Across both stages, substituting newer architectures yields similar offline performance under the same evaluation protocol. The limited sensitivity to architecture choice is consistent with our motivation for using the two stage approach: once Stage 1 reliably proposes candidate ROIs, the remaining errors are driven more by challenging imagery (motion blur, low contrast, partial views) and the ROI-vs-full-image distinction than by the specific detector or backbone family. Because both YOLOv8/YOLO26 and EfficientNet/ConvNeXt are strong pretrained models, differences are expected to be small when the training data and protocol are held constant.
In addition, for our hardware, the latency of the new models is also similar to the older models. Although YOLO26 is slightly faster than YOLOv8 in our measurements by ≈0.1 s, our current end-to-end bottleneck is not model inference. The dominant contributor to total turnaround is transferring each image from the camera to the Raspberry Pi via FTP, which accounts for most of the ∼4 s cycle time. Consequently, further reducing model latency would have limited impact on end-to-end responsiveness. Given the small differences and the importance of reproducibility in long-running deployments, we retain our original YOLOv8 and EfficientNet choices for the remainder of this study, as they are well-tested and stable within our training and inference pipeline.

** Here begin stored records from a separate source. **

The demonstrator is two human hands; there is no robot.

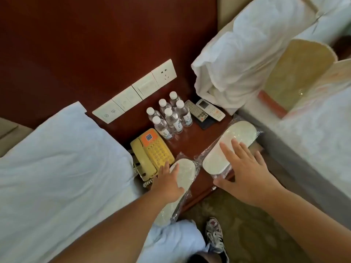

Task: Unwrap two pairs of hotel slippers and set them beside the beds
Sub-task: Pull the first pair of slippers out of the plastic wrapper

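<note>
Two packs of white hotel slippers in clear plastic wrap lie on the dark wooden nightstand [191,137] between two beds. The left slipper pack [185,170] overhangs the nightstand's front edge, and my left hand [168,182] rests flat on top of it, fingers spread. The right slipper pack [230,141] lies diagonally near the right bed. My right hand [245,170] lies over its near half with the fingers apart and the thumb by the pack's near end. Neither hand is closed around a pack.
On the nightstand stand several water bottles [169,116], a yellow telephone [152,153] and two remote controls [206,110]. A white-sheeted bed [57,168] is on the left, another bed [313,130] on the right. Patterned carpet [247,234] and my shoe [214,234] are below.
</note>
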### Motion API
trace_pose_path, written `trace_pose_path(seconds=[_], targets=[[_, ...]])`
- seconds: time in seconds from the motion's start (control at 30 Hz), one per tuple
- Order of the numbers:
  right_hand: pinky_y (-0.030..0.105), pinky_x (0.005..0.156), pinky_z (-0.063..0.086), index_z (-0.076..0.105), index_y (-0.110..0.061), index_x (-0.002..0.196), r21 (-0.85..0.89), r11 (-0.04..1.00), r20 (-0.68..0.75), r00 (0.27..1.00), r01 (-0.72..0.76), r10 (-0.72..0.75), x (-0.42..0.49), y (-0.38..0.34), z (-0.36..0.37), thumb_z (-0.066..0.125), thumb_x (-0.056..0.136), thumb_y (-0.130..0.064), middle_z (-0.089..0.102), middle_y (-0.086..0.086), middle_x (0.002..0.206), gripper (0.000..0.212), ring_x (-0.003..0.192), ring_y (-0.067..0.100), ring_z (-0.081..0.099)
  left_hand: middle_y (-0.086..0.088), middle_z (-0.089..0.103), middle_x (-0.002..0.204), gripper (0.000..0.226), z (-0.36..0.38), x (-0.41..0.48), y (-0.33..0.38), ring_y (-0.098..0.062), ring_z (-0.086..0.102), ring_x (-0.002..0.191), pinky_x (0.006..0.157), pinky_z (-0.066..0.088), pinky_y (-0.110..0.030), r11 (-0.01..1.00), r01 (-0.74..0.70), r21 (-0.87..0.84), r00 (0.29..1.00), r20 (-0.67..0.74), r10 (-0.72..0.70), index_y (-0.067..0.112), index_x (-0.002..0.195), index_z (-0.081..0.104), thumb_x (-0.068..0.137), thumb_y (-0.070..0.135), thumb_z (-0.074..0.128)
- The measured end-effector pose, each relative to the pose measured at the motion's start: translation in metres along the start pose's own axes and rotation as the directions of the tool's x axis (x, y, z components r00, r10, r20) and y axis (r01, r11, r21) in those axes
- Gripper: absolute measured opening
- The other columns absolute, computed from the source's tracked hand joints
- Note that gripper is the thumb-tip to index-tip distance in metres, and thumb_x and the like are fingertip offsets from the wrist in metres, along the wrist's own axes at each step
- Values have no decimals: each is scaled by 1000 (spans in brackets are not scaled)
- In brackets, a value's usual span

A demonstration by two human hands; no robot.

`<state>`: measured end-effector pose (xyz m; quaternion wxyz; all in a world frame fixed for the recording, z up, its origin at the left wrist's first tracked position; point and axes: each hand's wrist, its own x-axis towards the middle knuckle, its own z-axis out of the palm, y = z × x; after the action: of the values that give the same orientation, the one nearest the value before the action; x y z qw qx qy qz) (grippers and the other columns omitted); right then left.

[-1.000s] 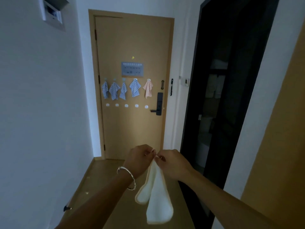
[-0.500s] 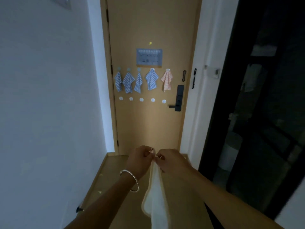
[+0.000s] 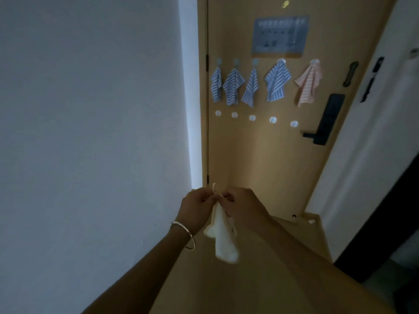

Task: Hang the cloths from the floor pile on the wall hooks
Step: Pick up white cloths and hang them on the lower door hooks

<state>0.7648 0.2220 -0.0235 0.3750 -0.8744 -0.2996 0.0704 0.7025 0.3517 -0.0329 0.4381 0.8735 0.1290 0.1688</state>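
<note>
A white cloth [image 3: 223,236] hangs down between my hands in front of the door. My left hand [image 3: 196,208], with a bangle on the wrist, and my right hand [image 3: 243,206] both pinch its top, where a small loop [image 3: 215,189] sticks up. On the tan door [image 3: 260,159] an upper row of hooks holds several blue striped cloths [image 3: 231,89] and one pink striped cloth [image 3: 308,83]. Below them runs a row of several bare round hooks [image 3: 252,117].
A white wall [image 3: 90,132] runs along the left. The door has a black lock with handle [image 3: 324,123] at right and a grey notice [image 3: 280,37] above the cloths. A dark opening [image 3: 394,223] lies at right. Tan floor [image 3: 306,236] reaches the door.
The door and its hooks have come much closer and larger in view. My hands still hold the white cloth together; its loop now stands up above my fingers.
</note>
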Motion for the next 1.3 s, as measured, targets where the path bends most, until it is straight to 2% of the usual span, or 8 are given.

4.3. Field Deployment and Operational Workflow Validation
We have continuously deployed the system since May 2025 in the field to validate end-to-end robustness under realistic triggering conditions (wind, precipitation, insects, and non-target wildlife) and to confirm that the sensing-to-action loop runs without external internet access. Deployments were conducted at two sites using both supported networking configurations, using an existing WiFi network, and in standalone mode, with a hotspot. In both modes, cameras upload motion-triggered images via FTP to the Raspberry Pi and downstream inference and action logic is identical. In the field, the trigger stream is dominated by empty or weather-disturbed images, with non-target animals (e.g., skunks, ringtails, raccoons, and foxes) far more common than puma visits. On nights with calm weather, the system ingests on the order of ∼100 motion-triggered events, whereas windy, rainy, or snowy conditions can generate ∼1000 events due to nuisance motion. These conditions provide a realistic stress test of false-trigger suppression and alert gating under heavy background activity. Across ongoing deployments comprising tens of thousands of motion-triggered events, we quantified to be from 98 false puma detections out of 12,436 triggers, where a false positive is defined as a non-puma event that nonetheless produces a puma alert/action. False puma detections were a combination of animals such as foxes posed in ways that resemble a puma. Other false detections result from ROIs of inanimate objects that resembled a puma.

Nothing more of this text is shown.